Virtualization Series 03 — Hypervisor Architecture

The previous section classified VMMs along four external axes — placement, guest interface, hardware support, and isolation boundary. This section turns inward: once a VMM occupies a point in that design space, what is it made of? What are the components inside it, and how do they fit together?

The internal structure of a VMM is determined less by its placement than by a single recurring question: for each guest-visible resource — vCPUs, memory, devices, interrupts, time — which component models the resource, which controls the real hardware behind it, and how do the two communicate? Every traditional VMM answers this question with the same small set of components, organized in one of a handful of recurring shapes. This section names those components and shapes.

The mechanisms by which each component does its job — how a vCPU is actually scheduled onto a pCPU, how a guest page table is translated, how a virtio ring is processed — are deferred to the core mechanisms sections. Here we are interested in the architecture: the boxes and arrows, not the algorithms inside the boxes.

The Anatomy of a VMM

Most traditional VMMs can be understood as containing, in some form, the following components. The names differ between systems; the responsibilities recur.

The control plane

The control plane is the part of the VMM that creates, configures, destroys, and observes virtual machines. It is invoked by external operators (humans, orchestrators, cloud control systems) and translates their requests into the internal operations that bring a VM into existence: allocating memory, instantiating vCPUs, attaching devices, loading a boot image, and eventually starting execution.

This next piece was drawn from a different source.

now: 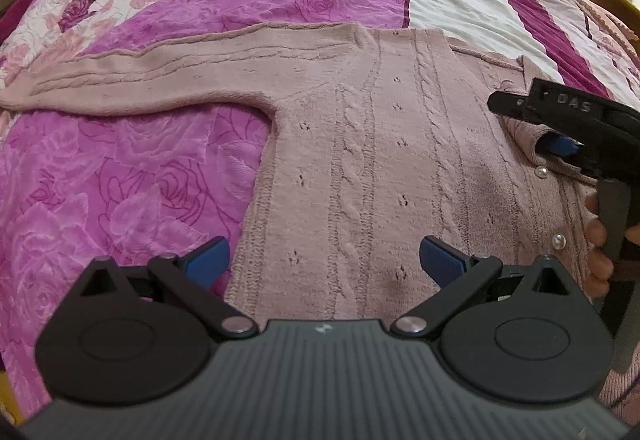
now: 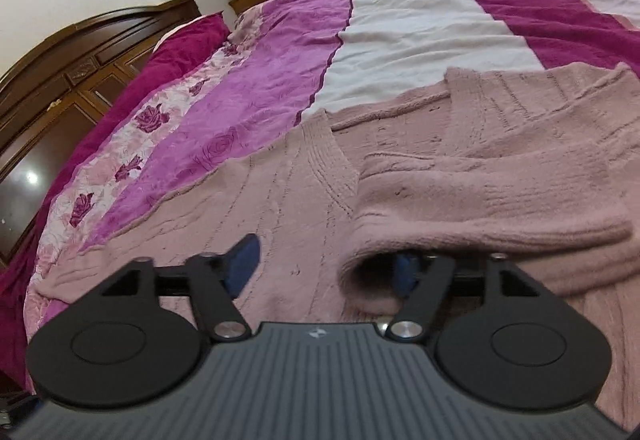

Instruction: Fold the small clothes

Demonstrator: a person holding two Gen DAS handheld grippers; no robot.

The control plane is usually not on the guest’s steady-state execution path. A running guest normally interacts with the data path rather than the lifecycle/configuration path, although operations such as hotplug, migration, or snapshotting may temporarily involve control-plane logic.

The vCPU model

The vCPU model is the component that represents a guest’s virtual processors and arranges for them to execute. For each vCPU, the VMM holds a data structure containing the vCPU’s architectural state (registers, control registers, segment state, interrupt state) and a scheduling decision about which physical CPU it should run on, and when.

When a vCPU runs, the VMM installs its architectural state into the hardware virtualization context and transfers control to guest execution. When the vCPU stops running — because it voluntarily yields, because the scheduler preempts it, or because it executes a sensitive operation that returns control to the VMM — the VMM saves its state and decides what to do next. This save/restore cycle, and the policy that drives it, is what the vCPU model is.

The memory model

The memory model is the component that maintains the relationship between guest-physical addresses (the addresses a guest believes it is using) and host-physical addresses (the addresses the real hardware recognizes). It allocates host memory to back guest memory, installs the translations that make that backing visible to the guest, and either intercepts guest operations that change those translations, or — when hardware permits — lets the guest manage its own translations while the VMM retains control of the underlying host-physical mapping.

The memory model also implements whatever overcommit policy the VMM offers — the mechanisms by which a VMM presents more guest memory than it has host memory to back, and reclaims host memory from guests under pressure.

The device model

The device model is the component that presents virtual devices to the guest. For each virtual device, the device model defines what the guest sees (a set of registers, a memory-mapped region, an interrupt) and what happens when the guest interacts with it (the requested I/O is performed against some real resource on the host side).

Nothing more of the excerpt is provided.